* [Task item]: Nothing but the data, repeated exactly, belongs in the answer.

* [Dataset section]:
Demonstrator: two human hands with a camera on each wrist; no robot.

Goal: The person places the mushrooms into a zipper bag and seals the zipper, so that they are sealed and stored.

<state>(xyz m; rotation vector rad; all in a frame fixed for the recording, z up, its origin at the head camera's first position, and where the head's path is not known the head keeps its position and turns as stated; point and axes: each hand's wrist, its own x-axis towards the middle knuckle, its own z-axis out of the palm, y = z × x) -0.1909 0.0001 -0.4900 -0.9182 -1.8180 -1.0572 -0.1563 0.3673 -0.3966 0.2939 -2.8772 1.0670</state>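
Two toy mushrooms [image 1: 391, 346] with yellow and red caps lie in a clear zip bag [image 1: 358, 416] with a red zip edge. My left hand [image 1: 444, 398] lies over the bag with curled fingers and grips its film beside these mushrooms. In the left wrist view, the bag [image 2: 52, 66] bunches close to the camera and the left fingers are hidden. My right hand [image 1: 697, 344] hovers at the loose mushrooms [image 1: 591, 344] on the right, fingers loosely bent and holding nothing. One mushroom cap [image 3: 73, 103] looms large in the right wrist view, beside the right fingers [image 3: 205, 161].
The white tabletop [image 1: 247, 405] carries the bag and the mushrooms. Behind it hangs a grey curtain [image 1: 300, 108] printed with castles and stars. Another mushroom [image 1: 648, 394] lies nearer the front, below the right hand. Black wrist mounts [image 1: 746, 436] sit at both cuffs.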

* [Problem solution]:
Demonstrator: two human hands with a camera on each wrist; no robot.

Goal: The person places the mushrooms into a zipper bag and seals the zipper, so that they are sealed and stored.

<state>(xyz m; rotation vector rad; all in a frame fixed for the recording, z up, its origin at the head camera's first position, and where the head's path is not known the head keeps its position and turns as stated; point and axes: each hand's wrist, its own x-axis towards the middle knuckle, its own z-axis out of the palm, y = z × x) -0.1909 0.0001 -0.4900 -0.9182 -1.8180 -1.0572 -0.1563 0.3673 -0.3966 0.2939 -2.8772 1.0670</state>
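Two toy mushrooms [image 1: 391, 346] with yellow and red caps lie in a clear zip bag [image 1: 358, 416] with a red zip edge. My left hand [image 1: 444, 398] lies over the bag with curled fingers and grips its film beside these mushrooms. In the left wrist view, the bag [image 2: 52, 66] bunches close to the camera and the left fingers are hidden. My right hand [image 1: 697, 344] hovers at the loose mushrooms [image 1: 591, 344] on the right, fingers loosely bent and holding nothing. One mushroom cap [image 3: 73, 103] looms large in the right wrist view, beside the right fingers [image 3: 205, 161].
The white tabletop [image 1: 247, 405] carries the bag and the mushrooms. Behind it hangs a grey curtain [image 1: 300, 108] printed with castles and stars. Another mushroom [image 1: 648, 394] lies nearer the front, below the right hand. Black wrist mounts [image 1: 746, 436] sit at both cuffs.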

This output is complete as it stands.